Furthermore, Management has now discovered that we have a bug-tracking system, and they decide they can measure the effectiveness of our engineering team and the quality of our product by the number and priority of open bugs.  Somebody in accounting helpfully suggests creating a metric "The Score" based on multiplying the priority by the number of open bugs, and summing that across all five priorities.  Our team now has a (Management Lameness) "Score" of approximately ten zillion.

By week 3, every engineer on the team has a file of critical bug reports that could account for about four years of work.  We have no idea which issues to tackle first, and Management thinks we're the worst engineering team ever assembled.  Our highly-successful product is even rumored to be on the chopping block for de-funding, and HR is busy re-calculating our bonus schedule to include a metric for open bug count.  Panic sets in, followed by depression. 

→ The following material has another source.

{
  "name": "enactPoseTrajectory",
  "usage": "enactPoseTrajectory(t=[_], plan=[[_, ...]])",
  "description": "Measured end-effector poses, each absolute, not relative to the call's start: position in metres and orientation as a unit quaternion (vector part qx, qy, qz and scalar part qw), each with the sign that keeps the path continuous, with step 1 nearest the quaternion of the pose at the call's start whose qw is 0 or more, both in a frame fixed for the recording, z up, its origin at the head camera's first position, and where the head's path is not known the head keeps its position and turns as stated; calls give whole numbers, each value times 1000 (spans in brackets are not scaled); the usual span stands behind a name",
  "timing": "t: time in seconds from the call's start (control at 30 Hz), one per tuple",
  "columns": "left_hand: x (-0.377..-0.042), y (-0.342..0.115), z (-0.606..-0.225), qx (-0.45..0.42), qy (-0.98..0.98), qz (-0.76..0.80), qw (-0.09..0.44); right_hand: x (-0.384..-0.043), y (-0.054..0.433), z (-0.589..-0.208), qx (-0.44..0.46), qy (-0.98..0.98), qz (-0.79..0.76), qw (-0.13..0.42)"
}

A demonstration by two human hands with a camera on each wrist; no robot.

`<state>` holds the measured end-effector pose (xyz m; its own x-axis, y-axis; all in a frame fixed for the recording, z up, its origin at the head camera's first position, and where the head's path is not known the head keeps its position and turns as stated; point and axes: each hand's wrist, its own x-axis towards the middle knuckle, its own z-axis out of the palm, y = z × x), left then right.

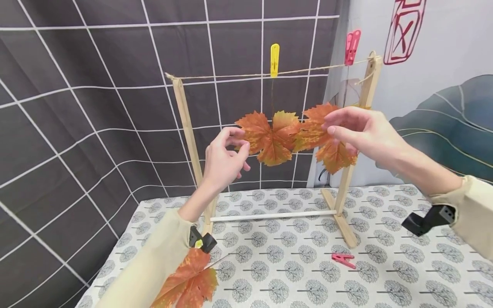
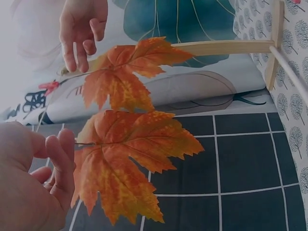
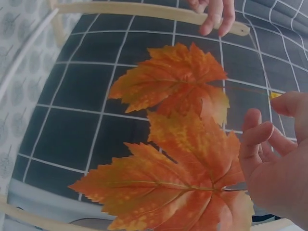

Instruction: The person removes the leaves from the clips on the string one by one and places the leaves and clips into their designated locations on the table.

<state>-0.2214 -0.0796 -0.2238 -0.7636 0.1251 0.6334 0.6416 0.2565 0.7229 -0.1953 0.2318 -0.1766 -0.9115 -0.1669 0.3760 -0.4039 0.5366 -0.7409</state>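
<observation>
Two orange maple leaves hang by their stems from a twine line (image 1: 231, 76). A yellow clothespin (image 1: 274, 60) clips the left leaf (image 1: 269, 139), and a pink clothespin (image 1: 352, 47) the right leaf (image 1: 335, 160). My left hand (image 1: 227, 158) hovers beside the left leaf, its fingers loosely bent with nothing between them. In front of the right leaf is my right hand (image 1: 362, 128), fingers relaxed and thumb apart, partly covering it. The right wrist view shows this hand (image 3: 279, 154) near the leaf's stem, without a visible grip on it.
The twine spans a wooden frame (image 1: 186, 124) with a white lower bar (image 1: 269, 216). Another pink clothespin (image 1: 344, 259) lies on the tree-patterned tablecloth (image 1: 289, 273). A loose maple leaf (image 1: 192, 282) lies at front left, partly under the left forearm. A dark gridded curtain (image 1: 115, 107) hangs behind.
</observation>
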Motion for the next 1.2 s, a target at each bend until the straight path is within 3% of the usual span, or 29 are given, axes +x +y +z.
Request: enactPoseTrajectory(t=[1.2], plan=[[-241,-50,-185,-240,-747,-577,225,-219,199,-108,194,-827,504,157]])
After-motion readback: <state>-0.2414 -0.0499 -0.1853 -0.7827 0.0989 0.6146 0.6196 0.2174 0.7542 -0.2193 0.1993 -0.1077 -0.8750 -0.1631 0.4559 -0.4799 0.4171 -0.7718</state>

We have to do something.  

We create a small committee to review incoming bug reports, re-prioritize them, and assign them to the appropriate engineer.  By forming a team of engineering, marketing, support, and QA, and by defining a set of criteria for each priority level, we could bring sanity back to the process.  Now we just need to define those priority levels much more crisply. This is important business!

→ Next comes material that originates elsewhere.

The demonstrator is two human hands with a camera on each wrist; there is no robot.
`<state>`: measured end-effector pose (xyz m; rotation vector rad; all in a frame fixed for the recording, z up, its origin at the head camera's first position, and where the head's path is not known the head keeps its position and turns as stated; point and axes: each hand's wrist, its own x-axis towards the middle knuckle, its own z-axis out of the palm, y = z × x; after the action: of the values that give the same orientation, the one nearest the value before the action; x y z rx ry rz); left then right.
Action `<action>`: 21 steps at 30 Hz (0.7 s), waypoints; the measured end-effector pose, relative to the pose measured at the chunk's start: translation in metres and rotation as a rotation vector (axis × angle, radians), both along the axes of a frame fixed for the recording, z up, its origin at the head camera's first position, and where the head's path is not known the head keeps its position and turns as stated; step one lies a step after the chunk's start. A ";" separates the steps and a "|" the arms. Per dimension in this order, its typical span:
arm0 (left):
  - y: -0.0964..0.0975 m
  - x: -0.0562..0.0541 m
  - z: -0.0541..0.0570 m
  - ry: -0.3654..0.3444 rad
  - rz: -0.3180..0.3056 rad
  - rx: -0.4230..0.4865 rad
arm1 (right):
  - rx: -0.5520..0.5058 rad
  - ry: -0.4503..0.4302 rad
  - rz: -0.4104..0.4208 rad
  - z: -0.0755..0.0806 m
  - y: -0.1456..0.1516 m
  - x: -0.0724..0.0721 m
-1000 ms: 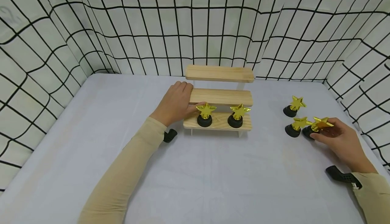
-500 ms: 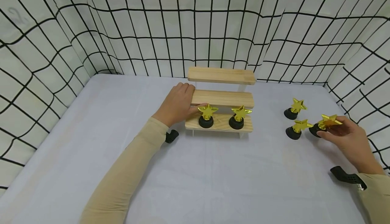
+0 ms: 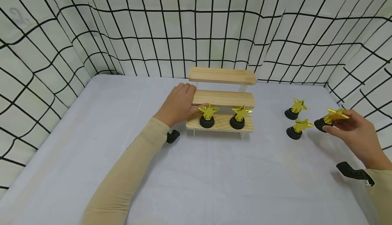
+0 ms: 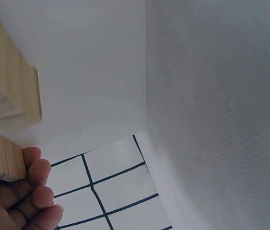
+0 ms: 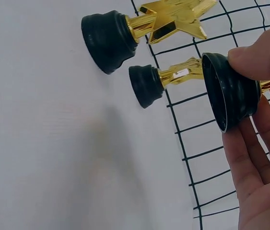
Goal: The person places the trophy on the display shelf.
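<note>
My left hand (image 3: pixel 177 105) grips the left end of the middle board of a three-tier wooden display stand (image 3: pixel 225 98). In the left wrist view, its fingers (image 4: pixel 40 172) curl at the board's end (image 4: pixel 3 155). Two gold star trophies with black bases, a left one (image 3: pixel 207 121) and a right one (image 3: pixel 237 122), stand upright on the lowest board. At the right, my right hand (image 3: pixel 361 138) holds another star trophy (image 3: pixel 322 125) by thumb and fingers. The right wrist view shows the hollow underside of its base (image 5: pixel 230 93), raised off the table and tilted.
Two more star trophies, a rear one (image 3: pixel 292 113) and a front one (image 3: pixel 294 133), stand on the white-covered table (image 3: pixel 239 180) right of the stand. A black wire grid (image 3: pixel 196 38) backed by white panels encloses the back and sides.
My right hand has lifted its trophy and carried it to the right, away from the two standing ones. The left hand keeps its hold on the stand; the head view shifted slightly.
</note>
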<state>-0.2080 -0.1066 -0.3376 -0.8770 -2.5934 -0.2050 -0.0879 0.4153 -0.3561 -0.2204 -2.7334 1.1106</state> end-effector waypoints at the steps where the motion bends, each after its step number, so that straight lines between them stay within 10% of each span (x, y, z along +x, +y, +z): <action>1: 0.000 0.000 0.000 0.001 0.001 -0.001 | 0.000 0.005 -0.001 0.002 0.000 0.000; 21: 0.000 0.001 0.001 0.043 0.005 -0.037 | 0.038 0.116 0.042 0.027 -0.008 -0.006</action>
<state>-0.2074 -0.1069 -0.3366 -0.8779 -2.5667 -0.1363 -0.0937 0.4069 -0.3290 -0.0910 -2.6646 1.0462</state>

Level 5 will now be reserved for the most egregious, bonus-busting, customer-stopping, safety-critical, lawsuit-generating issues.  Do you think your issue is bad?  It's not a level 5.  Just try us.  Short of a problem that causes an unintended thermonuclear detonation in a highly-populated area with an indigenous population of nuns, children, and fuzzy-cuddly animals, we will not assign a 5.  The purpose of level 5 is to have a level that is more important than anything we've ever seen, so that if and when such a problem arises, we'll be able to move it to the top of the list.  (This is also a great strategy for immediately whacking our management bug metric down to a much more manageable number in record time.)

Level 4 is now the highest level we expect to see.  Level 4 is "High" right?  If our product has a 10% chance of killing the operator - that should be a 4.  If sales is unable to sell a single copy because the product won't start during a demo... maybe a 4 as well.  

Three, two, and one would be the new five.  We wouldn't be gamed by the system any more.  The review committee would be sure that the new definitions would be enforced.

Problem solved.

Well, except bug review committee meetings started to get long.  There was endless arguing over priorities.   Meetings were moved to Friday, and sometimes the review meeting took the entire day.  Since our team had only five engineers, losing 20% of one of them to bug review was expensive.  It was expensive for marketing and support too - and attendance at the meetings dropped.  QA started stacking the deck so that their more controversial issues were discussed when people likely to oppose them were not present.  The system took on all the political trappings of a legislative body.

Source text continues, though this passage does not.